Kızıl Bayrak'tan...
12 Eylül askeri faşist darbesinin 30. yıldönümü, geçmiş yıllardan farklı olarak sermaye düzeninin ihtiyaçları doğrultusunda gündeme getirilen anayasa referandumuna denk geliyor. Artan sosyal yıkım saldırıları, derinleşen yoksulluk ve toplumsal çürüme, demokratik hak ve özgürlüklerin tırpanlanması, baskı ve terör rejimi uygulamalarının yoğunlaşması düzenin referandum tezgahına karşı işçi ve emekçi kitlelerin karşısına devrimci bir alternatif olarak çıkmanın önemini ortaya koyuyor.
Sermayenin ihtiyaçları doğrultusunda ABD’de tezgahlanan faşist darbenin yıldönümü aynı zamanda rejim krizinin de derinleştiği bir döneme denk geliyor.
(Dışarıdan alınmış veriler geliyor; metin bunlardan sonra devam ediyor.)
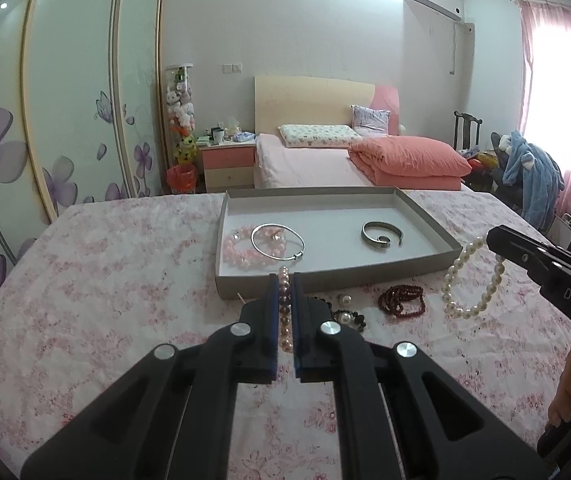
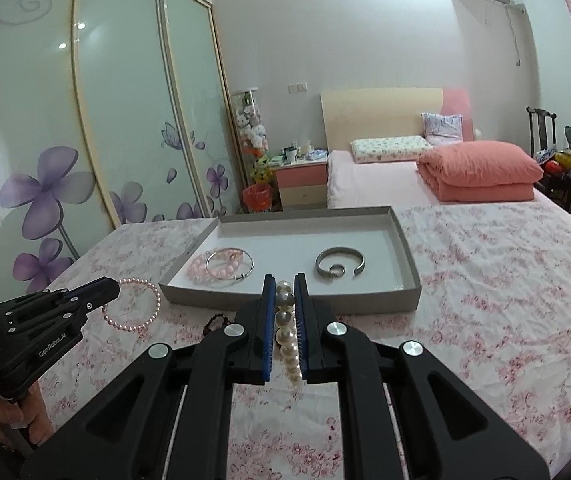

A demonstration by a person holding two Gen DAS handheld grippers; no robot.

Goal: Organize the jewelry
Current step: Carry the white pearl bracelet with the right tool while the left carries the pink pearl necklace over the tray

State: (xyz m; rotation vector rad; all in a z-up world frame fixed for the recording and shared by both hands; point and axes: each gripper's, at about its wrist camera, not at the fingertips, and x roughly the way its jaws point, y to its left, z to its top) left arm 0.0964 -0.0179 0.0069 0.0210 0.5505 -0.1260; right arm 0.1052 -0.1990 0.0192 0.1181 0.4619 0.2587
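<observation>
1. Nearest in the left wrist view, the left gripper (image 1: pixel 284 280) is clamped on a pink bead bracelet (image 1: pixel 284 312); the beads run in a line between the blue pads; in the right wrist view the same bracelet (image 2: pixel 131 306) hangs as a loop from the gripper's tip, above the flowered cloth (image 1: pixel 105 280).
2. The right gripper (image 2: pixel 284 280) is pressed together on a white pearl bracelet (image 2: pixel 287 332); the pearls sit in a row between its pads; seen from the left wrist view, that bracelet (image 1: pixel 473 276) dangles as a loop below the gripper's tip, off the cloth.
3. On the cloth just in front of the tray lie a dark red bead bracelet (image 1: pixel 401 300), a black bead piece (image 1: pixel 345 316) and a small pale bead (image 1: pixel 343 300); all are outside the tray.
4. The shallow grey tray (image 1: pixel 405 268) rests on the cloth beyond them; inside at its left a thin silver bangle (image 1: pixel 277 242) lies over a pale pink bead bracelet (image 1: pixel 241 252); towards its right lies a dark metal cuff (image 1: pixel 381 234), apart from the other two.
5. Farther back stands a bed (image 1: pixel 305 160) with a folded coral quilt (image 1: pixel 409 160); a wardrobe with purple flowers (image 1: pixel 65 120) fills the left side.
</observation>
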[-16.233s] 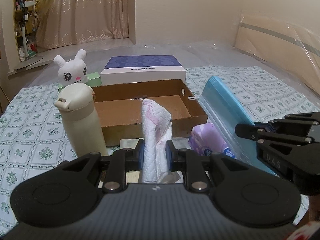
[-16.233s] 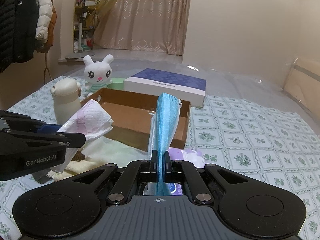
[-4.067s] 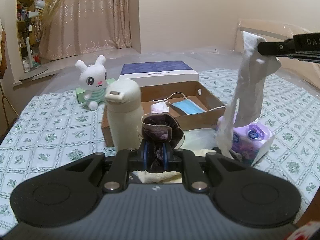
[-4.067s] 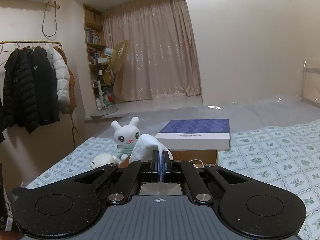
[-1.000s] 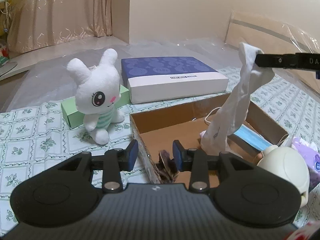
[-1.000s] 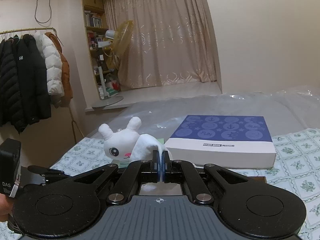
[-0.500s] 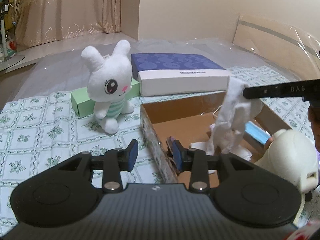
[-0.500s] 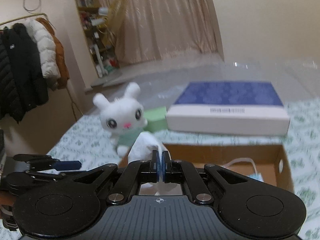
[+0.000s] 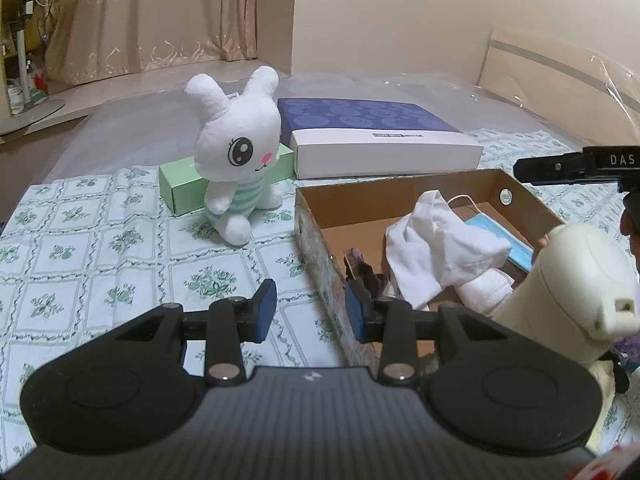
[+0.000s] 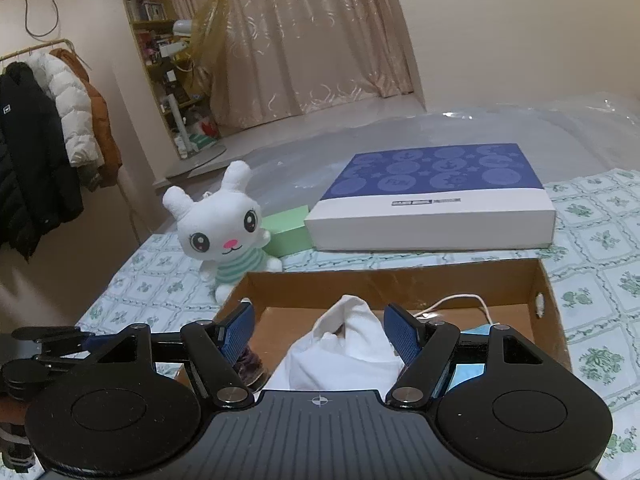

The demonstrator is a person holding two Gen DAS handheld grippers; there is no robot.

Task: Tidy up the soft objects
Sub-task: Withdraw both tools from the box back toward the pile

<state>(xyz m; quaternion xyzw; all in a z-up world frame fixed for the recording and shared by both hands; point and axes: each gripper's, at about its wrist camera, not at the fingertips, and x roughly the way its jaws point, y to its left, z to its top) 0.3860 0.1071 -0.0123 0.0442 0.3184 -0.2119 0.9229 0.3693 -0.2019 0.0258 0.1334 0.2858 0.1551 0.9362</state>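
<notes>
Your right hand-held gripper [image 10: 320,334] hangs just above the cardboard box [image 9: 436,186] with its blue pads spread wide and nothing between them; the white cloth [image 10: 344,344] lies crumpled inside the box directly below it, touching neither pad. Your left hand-held gripper [image 9: 310,308] is likewise spread and empty, straddling the box's near left wall, one pad outside over the patterned bedsheet [image 9: 80,248], the other just inside beside the dark scrunchie [image 9: 362,268]. Inside the box, the blue face mask [image 9: 500,240] lies to the right of the cloth, partly under it. The cream bottle [image 9: 572,280] stands at the box's near right corner. The white plush rabbit [image 9: 236,152] sits outside the box, off its far left corner, against the green box [image 9: 180,186], and the blue-topped flat box [image 9: 372,132] lies just behind the cardboard box.
</notes>
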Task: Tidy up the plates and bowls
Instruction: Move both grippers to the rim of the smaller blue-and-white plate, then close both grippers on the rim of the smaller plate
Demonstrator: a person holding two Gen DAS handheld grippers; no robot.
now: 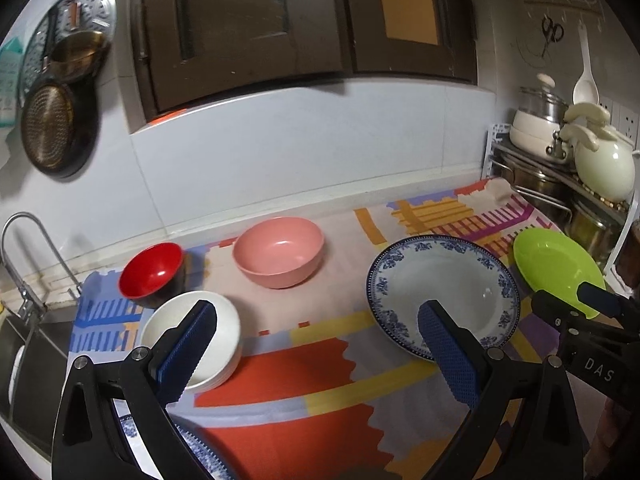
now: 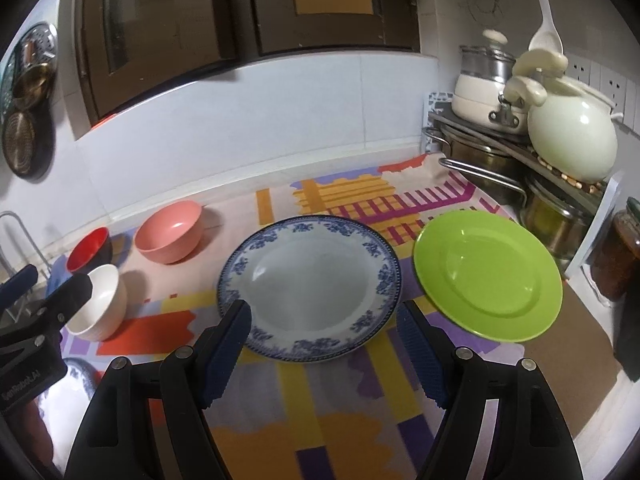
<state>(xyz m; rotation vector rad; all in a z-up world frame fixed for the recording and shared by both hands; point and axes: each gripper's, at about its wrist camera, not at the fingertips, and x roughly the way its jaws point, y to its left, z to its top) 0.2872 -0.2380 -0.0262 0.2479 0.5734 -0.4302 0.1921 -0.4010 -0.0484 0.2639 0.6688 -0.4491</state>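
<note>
- Left wrist view: mounted behind the left gripper (image 1: 316, 354), angled down over the patterned cloth (image 1: 280, 372), facing the tiled wall; white bowl (image 1: 192, 336) close below.
- Right wrist view: mounted behind the right gripper (image 2: 324, 354), same downward tilt, set further right, near the green plate (image 2: 488, 276).
- Shared: blue-rimmed plate (image 1: 444, 292) (image 2: 310, 286), pink bowl (image 1: 280, 250) (image 2: 170, 236), red bowl (image 1: 152, 274) (image 2: 88, 250).

Both pictures look dim and a bit grey, as the light in the room is soft. The round lens bends the wall tiles (image 1: 280, 152) and leaves black corners. Small shiny spots sit on the green plate (image 2: 488, 276) and the red bowl (image 1: 150, 274). Soft shadows lie beside the bowls. The edges look blurry
</note>
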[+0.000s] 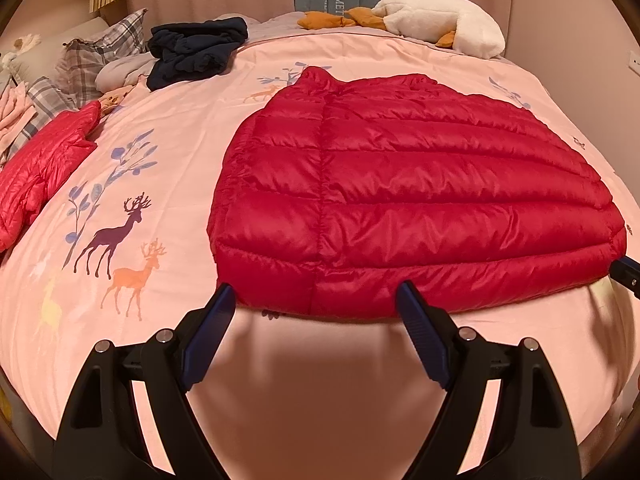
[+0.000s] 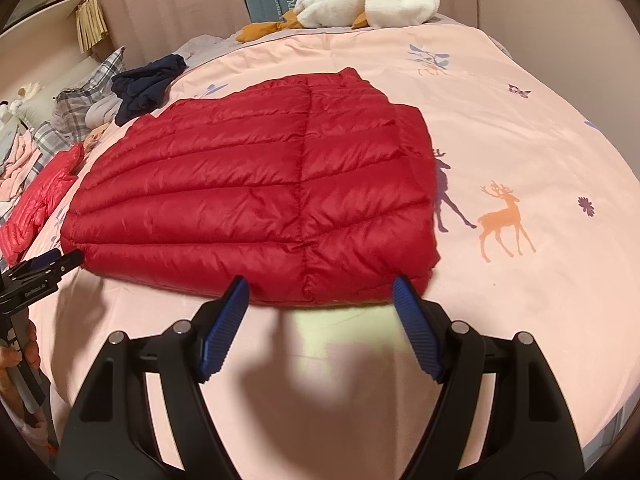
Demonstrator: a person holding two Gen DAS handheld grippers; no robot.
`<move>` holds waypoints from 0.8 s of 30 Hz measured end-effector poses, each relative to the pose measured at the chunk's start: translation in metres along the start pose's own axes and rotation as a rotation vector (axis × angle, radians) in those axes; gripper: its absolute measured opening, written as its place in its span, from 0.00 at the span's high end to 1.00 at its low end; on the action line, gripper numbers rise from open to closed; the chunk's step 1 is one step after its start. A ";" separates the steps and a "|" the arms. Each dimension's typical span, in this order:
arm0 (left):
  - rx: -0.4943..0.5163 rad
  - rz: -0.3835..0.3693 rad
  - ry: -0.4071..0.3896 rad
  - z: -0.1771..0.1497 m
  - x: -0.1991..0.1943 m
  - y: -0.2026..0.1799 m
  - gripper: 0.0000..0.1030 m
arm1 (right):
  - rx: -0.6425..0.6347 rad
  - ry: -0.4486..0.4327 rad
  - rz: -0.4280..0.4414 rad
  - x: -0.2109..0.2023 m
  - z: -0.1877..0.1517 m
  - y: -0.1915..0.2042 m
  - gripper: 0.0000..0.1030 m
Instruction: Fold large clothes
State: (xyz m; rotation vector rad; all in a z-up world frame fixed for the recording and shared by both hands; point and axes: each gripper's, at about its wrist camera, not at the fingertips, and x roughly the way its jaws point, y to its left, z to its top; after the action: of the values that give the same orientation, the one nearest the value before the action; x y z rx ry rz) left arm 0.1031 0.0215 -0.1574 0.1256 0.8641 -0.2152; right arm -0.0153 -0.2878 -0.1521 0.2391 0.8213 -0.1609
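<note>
While both tools are held with jaws spread and empty, the left gripper (image 1: 316,294) and right gripper (image 2: 320,286) are seen at the near hem of the red quilted jacket (image 1: 400,200), laid flat on the pink bedspread (image 1: 168,184); a dark garment (image 1: 196,50) lies far left.

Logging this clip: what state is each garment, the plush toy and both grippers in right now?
Red down jacket: spread flat, partly folded.
Second red jacket: crumpled at bed's edge.
Navy garment: bunched up.
Plush goose: lying down.
Left gripper: open, empty.
Right gripper: open, empty.
</note>
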 end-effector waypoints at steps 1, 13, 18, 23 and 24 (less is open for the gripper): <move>0.000 0.003 0.001 0.000 0.000 0.001 0.19 | 0.003 0.001 -0.003 -0.001 0.000 -0.001 0.26; -0.018 0.027 -0.002 0.000 -0.003 0.010 0.19 | 0.022 -0.007 -0.019 -0.008 -0.003 -0.009 0.26; -0.029 0.042 -0.002 0.001 -0.005 0.015 0.19 | 0.033 -0.019 -0.027 -0.014 -0.002 -0.012 0.26; -0.041 0.056 -0.001 0.003 -0.007 0.021 0.19 | 0.039 -0.038 -0.046 -0.024 0.002 -0.014 0.22; -0.042 0.059 -0.003 0.003 -0.008 0.022 0.19 | 0.038 -0.042 -0.048 -0.026 0.002 -0.013 0.20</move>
State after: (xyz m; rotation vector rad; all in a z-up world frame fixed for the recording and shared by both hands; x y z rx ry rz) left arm 0.1057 0.0432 -0.1484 0.1114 0.8607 -0.1419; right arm -0.0343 -0.3001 -0.1331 0.2515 0.7829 -0.2264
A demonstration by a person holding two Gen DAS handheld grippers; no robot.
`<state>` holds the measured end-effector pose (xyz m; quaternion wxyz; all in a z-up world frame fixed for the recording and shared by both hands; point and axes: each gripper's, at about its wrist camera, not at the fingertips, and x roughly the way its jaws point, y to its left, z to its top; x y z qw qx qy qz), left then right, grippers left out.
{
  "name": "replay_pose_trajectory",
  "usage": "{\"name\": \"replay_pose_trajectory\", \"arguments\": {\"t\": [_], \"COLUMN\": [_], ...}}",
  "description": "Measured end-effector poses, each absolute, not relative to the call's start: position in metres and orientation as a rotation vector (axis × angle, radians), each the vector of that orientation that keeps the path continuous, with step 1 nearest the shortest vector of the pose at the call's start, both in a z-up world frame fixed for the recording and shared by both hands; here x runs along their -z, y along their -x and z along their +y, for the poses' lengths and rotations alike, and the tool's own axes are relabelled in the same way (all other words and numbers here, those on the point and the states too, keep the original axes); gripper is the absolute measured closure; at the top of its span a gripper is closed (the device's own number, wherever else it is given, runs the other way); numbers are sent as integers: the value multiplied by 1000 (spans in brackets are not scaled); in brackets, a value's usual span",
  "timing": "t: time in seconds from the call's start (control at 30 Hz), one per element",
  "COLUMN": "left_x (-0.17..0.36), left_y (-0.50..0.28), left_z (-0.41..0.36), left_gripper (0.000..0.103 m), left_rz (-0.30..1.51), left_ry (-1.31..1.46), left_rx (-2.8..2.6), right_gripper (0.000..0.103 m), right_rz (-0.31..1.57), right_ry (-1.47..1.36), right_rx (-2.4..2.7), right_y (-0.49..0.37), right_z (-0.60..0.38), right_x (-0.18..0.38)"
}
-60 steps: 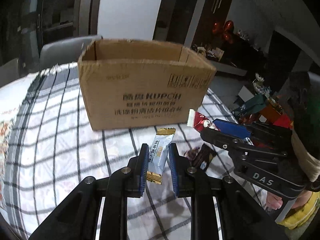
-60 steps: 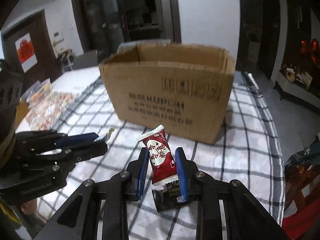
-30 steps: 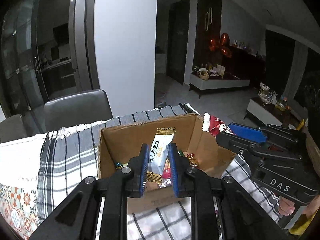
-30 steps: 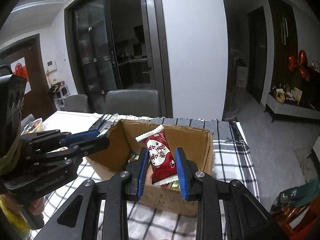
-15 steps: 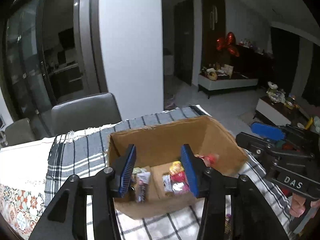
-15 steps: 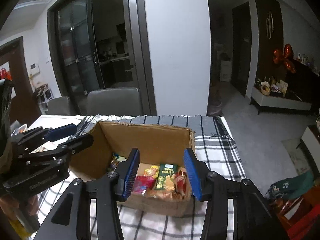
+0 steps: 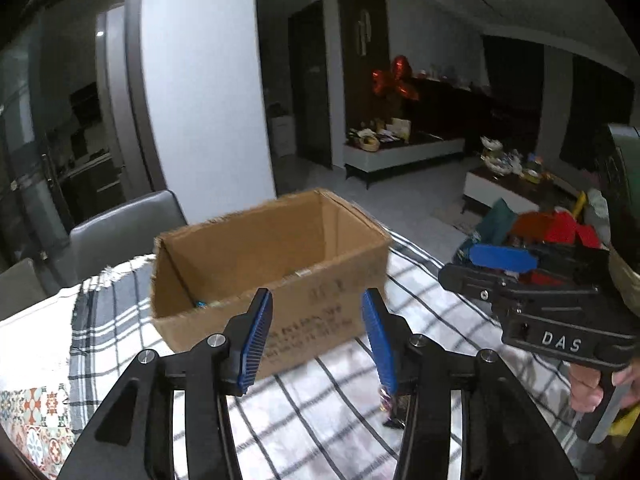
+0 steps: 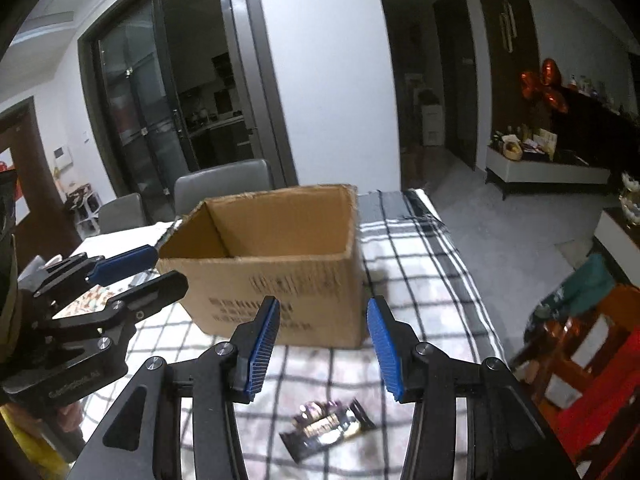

Orgeneral İlker Başbuğ’dan görevi devraldığı 27 Ağustos’taki devir-teslim töreninde konuşan yeni Genelkurmay Başkanı Işık Koşaner, sermaye devletinin önümüzdeki süreçte Kürt halkına karşı inkar ve imha siyasetini derinleştireceğine, anayasa referandumunun sonucu ne olursa olsun resmi çizginin yılmaz savunucusu olacağı mesajını verdi. Koşaner’in, devir-teslim törenindeki konuşması sırasında sınırötesi harekat talebini dile getirmesi ise sermaye devletinin topyekûn savaş stratejisinin önümüzdeki dönemde sahneye konulmaya devam edeceğini gösteriyor.
Tüm bu gelişmeler yaşanırken, 3 Eylül’de Diyarbakır’da yapılacak referandum mitinginde vereceği mesajlar merak edilen Tayyip Erdoğan da tartışmalara son noktayı koydu. Sermaye hükümetinin şefi Erdoğan, “Ankara’da ne söylersem Diyarbakır’da da onu söylerim” diyerek sermaye hükümetinin Kürt sorunu konusunda geleneksel çizgiden kopmayacağını gösterdi. Düzen cephesinin aktörleri referandum sürecinde rollerini oynarken işçi sınıfı ve emekçileri 13 Eylül günü bir kez daha yeni yıkım ve kölelik saldırıları bekliyor. 12 Eylül karanlığının hüküm sürdüğü bir düzende sınıf devrimcileri de emekçileri referandum sandığına değil “BOYKOT”a çağırıyorlar.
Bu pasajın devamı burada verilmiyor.